#### What to do:
Give again only those lines from the start of the entries through the line holding "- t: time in", leaving them as they are.

(Recorded data)
================

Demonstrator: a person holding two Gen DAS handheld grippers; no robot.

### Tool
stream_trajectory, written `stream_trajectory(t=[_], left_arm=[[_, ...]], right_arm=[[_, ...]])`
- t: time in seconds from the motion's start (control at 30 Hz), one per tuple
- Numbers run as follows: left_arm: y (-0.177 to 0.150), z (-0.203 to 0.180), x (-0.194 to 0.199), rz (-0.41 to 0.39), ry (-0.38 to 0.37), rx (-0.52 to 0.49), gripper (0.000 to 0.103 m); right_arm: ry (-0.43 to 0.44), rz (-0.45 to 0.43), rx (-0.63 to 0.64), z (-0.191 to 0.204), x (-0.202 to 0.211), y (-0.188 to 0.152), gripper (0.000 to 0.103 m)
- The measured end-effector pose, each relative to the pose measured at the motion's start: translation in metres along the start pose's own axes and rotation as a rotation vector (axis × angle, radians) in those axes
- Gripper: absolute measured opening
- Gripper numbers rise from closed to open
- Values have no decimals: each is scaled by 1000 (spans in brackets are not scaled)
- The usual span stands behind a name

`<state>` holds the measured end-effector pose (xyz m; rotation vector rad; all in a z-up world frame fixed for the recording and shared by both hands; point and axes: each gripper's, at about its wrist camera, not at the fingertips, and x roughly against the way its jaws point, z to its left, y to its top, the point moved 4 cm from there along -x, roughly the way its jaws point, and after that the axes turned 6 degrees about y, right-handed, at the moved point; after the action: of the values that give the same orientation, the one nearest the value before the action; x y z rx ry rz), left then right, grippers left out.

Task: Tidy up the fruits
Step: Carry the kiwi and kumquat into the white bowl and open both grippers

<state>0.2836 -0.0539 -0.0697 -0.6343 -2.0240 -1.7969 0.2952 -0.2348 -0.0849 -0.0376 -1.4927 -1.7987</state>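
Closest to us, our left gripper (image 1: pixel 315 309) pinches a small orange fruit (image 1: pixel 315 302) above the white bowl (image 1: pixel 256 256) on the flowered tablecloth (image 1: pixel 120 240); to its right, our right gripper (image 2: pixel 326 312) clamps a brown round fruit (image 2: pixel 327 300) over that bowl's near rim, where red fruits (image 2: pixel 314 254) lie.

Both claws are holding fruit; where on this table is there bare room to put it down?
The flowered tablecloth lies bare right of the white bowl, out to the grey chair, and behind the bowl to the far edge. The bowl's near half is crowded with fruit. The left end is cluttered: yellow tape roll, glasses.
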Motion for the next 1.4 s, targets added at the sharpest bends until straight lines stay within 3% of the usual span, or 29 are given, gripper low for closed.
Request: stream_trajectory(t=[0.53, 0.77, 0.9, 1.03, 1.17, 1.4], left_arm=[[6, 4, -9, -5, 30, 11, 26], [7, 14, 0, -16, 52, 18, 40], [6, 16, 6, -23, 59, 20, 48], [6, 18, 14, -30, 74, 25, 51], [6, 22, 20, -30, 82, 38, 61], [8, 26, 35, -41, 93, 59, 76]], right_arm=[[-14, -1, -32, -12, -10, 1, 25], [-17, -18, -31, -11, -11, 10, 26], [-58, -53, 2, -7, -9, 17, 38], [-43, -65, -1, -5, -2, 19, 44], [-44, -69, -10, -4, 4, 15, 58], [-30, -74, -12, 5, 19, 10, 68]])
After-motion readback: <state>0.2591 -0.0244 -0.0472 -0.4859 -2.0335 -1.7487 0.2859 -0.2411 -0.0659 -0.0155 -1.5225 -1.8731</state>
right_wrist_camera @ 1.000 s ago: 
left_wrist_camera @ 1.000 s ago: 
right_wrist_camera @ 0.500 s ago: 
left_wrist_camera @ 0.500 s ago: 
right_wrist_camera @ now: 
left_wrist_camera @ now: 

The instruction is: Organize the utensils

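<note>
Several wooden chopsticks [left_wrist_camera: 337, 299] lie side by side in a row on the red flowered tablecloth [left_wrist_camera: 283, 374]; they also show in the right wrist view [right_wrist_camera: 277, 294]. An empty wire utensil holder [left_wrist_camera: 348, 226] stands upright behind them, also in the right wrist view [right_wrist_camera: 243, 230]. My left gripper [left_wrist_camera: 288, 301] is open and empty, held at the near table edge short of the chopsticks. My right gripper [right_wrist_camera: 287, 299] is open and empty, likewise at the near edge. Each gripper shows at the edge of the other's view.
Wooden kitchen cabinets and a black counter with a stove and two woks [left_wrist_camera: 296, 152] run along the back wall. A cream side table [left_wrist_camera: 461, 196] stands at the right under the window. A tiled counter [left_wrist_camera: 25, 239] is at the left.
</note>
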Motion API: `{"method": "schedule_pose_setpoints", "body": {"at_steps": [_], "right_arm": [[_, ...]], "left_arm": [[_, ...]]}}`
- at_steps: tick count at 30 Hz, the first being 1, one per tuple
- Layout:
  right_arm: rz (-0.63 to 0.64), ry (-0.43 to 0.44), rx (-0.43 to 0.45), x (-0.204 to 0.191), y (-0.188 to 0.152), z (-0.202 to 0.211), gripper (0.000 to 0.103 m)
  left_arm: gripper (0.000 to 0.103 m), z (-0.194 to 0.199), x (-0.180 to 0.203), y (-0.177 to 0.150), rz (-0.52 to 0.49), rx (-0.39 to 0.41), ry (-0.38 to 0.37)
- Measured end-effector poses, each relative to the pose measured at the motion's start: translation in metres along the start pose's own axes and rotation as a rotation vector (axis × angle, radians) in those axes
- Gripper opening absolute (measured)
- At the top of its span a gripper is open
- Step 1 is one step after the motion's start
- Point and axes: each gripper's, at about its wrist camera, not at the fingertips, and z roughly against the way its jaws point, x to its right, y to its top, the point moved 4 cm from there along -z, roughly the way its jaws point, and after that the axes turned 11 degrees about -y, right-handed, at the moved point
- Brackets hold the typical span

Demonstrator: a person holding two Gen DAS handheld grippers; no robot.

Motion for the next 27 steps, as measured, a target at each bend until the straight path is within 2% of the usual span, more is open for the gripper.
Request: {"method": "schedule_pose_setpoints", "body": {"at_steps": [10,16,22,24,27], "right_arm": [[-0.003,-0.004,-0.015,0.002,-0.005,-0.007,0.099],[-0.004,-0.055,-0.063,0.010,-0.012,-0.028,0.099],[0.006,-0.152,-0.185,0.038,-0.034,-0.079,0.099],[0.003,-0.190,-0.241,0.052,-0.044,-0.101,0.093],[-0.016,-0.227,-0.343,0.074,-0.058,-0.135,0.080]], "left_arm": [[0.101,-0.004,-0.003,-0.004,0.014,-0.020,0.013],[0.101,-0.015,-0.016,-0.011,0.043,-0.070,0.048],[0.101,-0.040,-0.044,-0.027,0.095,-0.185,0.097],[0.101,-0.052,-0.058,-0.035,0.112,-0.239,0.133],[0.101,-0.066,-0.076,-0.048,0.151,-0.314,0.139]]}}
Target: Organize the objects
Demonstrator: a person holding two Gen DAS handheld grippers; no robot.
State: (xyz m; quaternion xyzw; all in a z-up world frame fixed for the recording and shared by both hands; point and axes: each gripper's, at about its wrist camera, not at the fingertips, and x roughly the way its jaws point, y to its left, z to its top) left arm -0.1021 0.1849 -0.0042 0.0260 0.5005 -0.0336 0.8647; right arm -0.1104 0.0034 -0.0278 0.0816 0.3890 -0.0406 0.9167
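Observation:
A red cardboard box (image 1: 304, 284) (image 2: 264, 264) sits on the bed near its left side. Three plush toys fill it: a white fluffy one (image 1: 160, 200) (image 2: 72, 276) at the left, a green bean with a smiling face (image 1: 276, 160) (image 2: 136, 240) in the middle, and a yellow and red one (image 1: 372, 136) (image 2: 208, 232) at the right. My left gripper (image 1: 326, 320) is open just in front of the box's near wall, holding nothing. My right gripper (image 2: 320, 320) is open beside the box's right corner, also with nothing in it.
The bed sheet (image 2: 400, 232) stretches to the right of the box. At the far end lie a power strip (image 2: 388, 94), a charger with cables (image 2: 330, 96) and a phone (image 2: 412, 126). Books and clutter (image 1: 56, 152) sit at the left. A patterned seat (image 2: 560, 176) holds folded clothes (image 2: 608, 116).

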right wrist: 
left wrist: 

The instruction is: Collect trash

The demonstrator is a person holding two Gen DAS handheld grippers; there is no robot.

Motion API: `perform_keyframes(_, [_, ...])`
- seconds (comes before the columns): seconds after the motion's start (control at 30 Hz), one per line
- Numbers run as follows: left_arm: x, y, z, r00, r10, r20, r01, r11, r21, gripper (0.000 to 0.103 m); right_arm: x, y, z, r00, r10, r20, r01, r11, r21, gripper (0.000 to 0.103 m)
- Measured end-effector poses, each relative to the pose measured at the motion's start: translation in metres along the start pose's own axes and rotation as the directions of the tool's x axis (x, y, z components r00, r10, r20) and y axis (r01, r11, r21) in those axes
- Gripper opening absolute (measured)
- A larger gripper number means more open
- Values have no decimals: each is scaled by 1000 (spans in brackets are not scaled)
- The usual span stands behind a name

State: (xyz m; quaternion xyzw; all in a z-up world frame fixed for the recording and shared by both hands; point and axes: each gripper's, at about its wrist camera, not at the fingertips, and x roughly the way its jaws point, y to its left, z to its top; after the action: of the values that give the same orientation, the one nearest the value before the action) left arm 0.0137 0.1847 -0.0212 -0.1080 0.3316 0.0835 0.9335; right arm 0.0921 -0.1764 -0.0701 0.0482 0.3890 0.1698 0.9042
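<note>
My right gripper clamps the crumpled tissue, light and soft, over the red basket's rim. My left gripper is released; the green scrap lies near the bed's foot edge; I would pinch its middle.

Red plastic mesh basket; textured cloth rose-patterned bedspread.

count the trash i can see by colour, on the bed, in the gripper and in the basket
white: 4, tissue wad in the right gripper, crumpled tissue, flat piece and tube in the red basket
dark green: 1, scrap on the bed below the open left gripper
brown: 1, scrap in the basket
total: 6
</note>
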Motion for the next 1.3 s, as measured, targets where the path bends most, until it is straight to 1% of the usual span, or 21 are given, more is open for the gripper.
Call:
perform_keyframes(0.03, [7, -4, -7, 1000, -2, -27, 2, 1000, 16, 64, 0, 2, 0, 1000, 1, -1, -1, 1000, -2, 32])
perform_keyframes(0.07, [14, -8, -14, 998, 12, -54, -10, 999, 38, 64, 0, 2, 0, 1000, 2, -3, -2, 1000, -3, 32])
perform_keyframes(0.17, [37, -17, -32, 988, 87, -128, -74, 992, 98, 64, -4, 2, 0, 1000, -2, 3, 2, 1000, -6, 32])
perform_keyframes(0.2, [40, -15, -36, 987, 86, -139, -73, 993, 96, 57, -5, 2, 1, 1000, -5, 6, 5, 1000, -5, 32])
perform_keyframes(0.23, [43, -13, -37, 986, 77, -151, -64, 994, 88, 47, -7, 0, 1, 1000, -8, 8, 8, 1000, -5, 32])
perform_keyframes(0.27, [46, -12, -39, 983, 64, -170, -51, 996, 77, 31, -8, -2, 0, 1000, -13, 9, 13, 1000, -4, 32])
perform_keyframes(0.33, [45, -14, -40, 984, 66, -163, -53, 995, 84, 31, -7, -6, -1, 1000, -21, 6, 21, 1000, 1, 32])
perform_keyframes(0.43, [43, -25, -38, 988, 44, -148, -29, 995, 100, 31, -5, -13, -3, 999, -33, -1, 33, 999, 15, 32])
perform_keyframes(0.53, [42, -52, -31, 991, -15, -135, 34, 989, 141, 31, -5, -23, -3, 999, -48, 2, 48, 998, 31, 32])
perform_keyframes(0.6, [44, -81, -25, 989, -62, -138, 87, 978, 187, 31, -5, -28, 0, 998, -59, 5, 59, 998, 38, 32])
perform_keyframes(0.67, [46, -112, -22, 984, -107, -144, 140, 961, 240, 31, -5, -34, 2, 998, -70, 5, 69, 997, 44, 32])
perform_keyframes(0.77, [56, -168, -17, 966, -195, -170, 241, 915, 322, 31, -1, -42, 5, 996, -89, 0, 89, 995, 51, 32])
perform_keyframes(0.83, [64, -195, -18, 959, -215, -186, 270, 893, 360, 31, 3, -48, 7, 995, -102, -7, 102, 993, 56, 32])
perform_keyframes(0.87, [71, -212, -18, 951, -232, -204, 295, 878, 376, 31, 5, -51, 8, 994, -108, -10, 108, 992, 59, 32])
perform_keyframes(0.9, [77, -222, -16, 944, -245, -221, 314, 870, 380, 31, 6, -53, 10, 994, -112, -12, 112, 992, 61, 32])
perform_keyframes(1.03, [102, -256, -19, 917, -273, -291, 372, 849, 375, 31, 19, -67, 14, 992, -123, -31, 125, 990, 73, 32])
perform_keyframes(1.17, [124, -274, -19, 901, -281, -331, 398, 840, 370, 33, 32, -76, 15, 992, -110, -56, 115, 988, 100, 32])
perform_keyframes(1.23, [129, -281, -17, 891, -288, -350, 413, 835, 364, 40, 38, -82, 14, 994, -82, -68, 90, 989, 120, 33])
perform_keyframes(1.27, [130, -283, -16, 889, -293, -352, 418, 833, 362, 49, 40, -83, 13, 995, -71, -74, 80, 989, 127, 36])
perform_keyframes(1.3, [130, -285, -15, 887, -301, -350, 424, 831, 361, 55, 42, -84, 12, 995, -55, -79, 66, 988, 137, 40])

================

#### Reply to the task:
Demonstrator: a person holding two Gen DAS handheld grippers; no robot.

### Tool
stream_trajectory, written `stream_trajectory(t=[_], left_arm=[[_, ...]], right_arm=[[_, ...]])`
- t: time in seconds from the motion's start (control at 30 Hz), one per tuple

The answer given is complete as it stands.